> **Aim of the task**
For every line in the listing below that contains the word "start", add one to the tally. State the final number and nothing else.

> **Supplied material**
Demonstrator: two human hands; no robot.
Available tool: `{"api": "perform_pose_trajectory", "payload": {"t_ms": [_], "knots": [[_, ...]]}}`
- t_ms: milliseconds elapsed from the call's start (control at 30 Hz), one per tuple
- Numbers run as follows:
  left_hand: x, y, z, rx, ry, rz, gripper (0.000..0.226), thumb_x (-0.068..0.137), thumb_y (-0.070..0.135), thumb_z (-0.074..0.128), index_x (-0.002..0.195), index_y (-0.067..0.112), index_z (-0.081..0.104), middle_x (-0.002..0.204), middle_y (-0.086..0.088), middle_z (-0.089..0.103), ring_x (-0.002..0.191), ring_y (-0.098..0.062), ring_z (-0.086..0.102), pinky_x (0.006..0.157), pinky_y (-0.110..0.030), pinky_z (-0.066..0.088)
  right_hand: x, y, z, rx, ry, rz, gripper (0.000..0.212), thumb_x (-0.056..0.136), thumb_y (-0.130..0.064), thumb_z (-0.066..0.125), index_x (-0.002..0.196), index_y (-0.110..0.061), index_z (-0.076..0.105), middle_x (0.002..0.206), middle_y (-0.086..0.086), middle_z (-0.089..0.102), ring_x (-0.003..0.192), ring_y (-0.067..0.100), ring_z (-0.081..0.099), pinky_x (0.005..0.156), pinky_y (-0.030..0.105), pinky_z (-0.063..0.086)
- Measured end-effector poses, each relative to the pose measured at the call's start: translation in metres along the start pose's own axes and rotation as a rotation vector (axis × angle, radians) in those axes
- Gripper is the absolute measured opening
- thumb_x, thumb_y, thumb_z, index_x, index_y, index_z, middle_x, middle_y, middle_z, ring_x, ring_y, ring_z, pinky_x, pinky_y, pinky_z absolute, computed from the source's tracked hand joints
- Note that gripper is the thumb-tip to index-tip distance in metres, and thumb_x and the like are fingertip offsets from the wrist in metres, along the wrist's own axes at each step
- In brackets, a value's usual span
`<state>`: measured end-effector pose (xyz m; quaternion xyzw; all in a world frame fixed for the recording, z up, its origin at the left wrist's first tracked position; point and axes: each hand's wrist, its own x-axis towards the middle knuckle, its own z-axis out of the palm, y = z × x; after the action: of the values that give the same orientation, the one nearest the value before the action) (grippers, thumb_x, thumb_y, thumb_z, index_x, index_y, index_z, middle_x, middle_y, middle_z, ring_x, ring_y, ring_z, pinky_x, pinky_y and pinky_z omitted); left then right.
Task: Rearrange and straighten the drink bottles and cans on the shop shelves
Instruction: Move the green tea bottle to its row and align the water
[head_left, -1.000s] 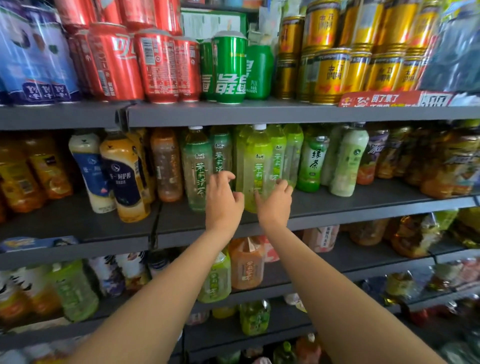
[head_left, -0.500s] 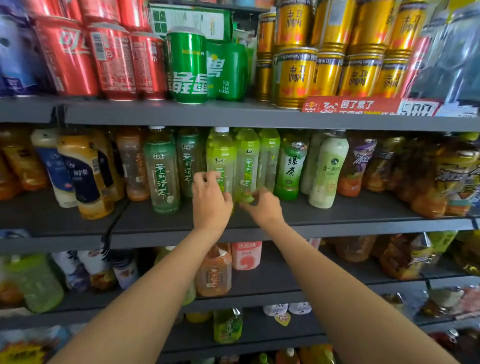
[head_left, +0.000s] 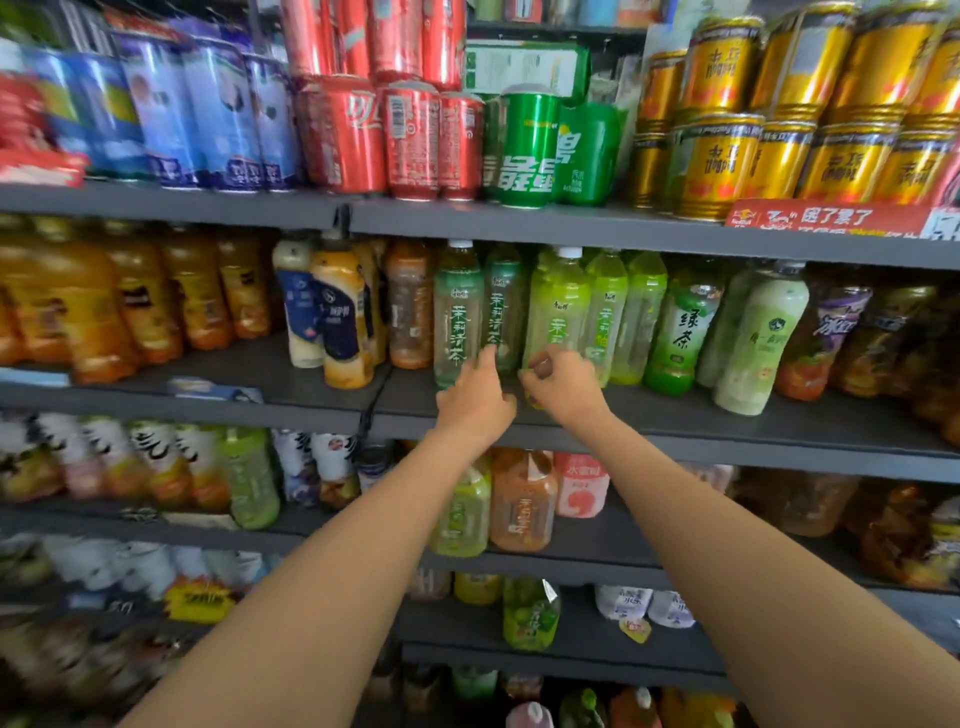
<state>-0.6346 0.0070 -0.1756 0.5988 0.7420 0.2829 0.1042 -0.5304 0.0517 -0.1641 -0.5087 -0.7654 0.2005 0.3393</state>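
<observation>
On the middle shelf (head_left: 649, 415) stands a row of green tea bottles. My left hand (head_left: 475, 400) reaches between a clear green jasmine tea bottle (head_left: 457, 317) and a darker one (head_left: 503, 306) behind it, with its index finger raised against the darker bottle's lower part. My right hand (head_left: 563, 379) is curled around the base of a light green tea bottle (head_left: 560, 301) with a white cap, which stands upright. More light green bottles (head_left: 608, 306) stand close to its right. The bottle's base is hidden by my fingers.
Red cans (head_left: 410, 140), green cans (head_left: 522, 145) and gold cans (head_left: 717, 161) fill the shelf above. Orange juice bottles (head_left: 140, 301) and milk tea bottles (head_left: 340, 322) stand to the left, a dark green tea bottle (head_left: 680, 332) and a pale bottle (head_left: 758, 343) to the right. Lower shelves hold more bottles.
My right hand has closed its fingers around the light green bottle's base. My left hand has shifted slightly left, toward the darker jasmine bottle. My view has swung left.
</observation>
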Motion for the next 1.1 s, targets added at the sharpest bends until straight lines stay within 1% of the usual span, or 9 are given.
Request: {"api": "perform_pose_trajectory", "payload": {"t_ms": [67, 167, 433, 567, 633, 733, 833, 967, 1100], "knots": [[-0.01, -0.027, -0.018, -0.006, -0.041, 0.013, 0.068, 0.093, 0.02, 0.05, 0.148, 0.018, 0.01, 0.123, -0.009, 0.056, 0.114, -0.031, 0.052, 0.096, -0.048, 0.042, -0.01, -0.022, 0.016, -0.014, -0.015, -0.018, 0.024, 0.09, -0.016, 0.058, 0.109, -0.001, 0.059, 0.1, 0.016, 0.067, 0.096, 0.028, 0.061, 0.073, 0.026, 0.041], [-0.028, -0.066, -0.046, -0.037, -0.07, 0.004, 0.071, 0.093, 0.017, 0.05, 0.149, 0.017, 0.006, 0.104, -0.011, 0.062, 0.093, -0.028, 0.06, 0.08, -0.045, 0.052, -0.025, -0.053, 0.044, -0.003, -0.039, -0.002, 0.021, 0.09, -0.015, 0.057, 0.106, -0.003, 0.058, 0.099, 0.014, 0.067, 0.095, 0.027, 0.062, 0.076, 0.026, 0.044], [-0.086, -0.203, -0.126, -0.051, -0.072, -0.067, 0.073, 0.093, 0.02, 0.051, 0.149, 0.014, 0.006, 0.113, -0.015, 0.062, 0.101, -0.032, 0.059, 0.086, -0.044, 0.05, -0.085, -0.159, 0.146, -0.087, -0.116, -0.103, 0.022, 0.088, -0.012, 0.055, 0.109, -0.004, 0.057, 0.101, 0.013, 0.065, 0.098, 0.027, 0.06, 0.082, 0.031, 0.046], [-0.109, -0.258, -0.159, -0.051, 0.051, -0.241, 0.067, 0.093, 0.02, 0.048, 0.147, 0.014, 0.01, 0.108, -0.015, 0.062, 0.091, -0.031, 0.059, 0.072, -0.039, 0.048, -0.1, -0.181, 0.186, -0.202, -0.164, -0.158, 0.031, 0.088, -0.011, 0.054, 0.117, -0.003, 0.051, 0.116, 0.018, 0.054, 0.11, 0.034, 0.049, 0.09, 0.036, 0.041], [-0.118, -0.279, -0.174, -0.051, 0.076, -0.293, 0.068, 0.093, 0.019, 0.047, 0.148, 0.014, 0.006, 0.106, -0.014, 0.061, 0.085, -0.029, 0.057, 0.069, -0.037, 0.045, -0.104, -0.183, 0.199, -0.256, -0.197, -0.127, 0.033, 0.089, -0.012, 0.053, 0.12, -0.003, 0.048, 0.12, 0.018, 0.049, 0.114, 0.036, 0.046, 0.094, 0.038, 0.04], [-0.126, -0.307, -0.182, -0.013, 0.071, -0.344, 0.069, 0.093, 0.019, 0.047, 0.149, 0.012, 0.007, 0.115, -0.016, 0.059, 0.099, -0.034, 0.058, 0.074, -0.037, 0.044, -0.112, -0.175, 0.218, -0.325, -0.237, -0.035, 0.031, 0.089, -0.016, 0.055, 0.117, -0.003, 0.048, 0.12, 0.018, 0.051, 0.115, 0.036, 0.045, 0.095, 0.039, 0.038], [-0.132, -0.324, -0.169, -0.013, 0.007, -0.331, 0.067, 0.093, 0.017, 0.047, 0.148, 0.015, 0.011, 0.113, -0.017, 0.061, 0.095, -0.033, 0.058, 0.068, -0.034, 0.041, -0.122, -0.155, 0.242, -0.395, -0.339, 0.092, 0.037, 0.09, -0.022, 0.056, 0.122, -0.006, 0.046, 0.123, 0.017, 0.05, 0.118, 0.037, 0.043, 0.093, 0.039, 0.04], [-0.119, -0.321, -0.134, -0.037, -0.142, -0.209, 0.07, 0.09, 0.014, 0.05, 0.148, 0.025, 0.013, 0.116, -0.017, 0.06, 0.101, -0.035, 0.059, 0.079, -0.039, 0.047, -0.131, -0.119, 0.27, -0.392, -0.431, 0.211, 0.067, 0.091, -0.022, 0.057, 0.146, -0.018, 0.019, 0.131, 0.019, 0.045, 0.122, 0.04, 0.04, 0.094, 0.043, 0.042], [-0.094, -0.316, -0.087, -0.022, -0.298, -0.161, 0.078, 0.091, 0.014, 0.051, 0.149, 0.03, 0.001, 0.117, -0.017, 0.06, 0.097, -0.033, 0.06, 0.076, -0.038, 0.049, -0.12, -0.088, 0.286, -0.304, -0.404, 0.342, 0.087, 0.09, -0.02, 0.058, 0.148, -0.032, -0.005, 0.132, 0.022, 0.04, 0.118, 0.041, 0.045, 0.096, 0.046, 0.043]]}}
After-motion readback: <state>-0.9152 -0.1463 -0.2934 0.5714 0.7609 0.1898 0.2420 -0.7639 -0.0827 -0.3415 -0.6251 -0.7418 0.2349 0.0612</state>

> **Your response**
2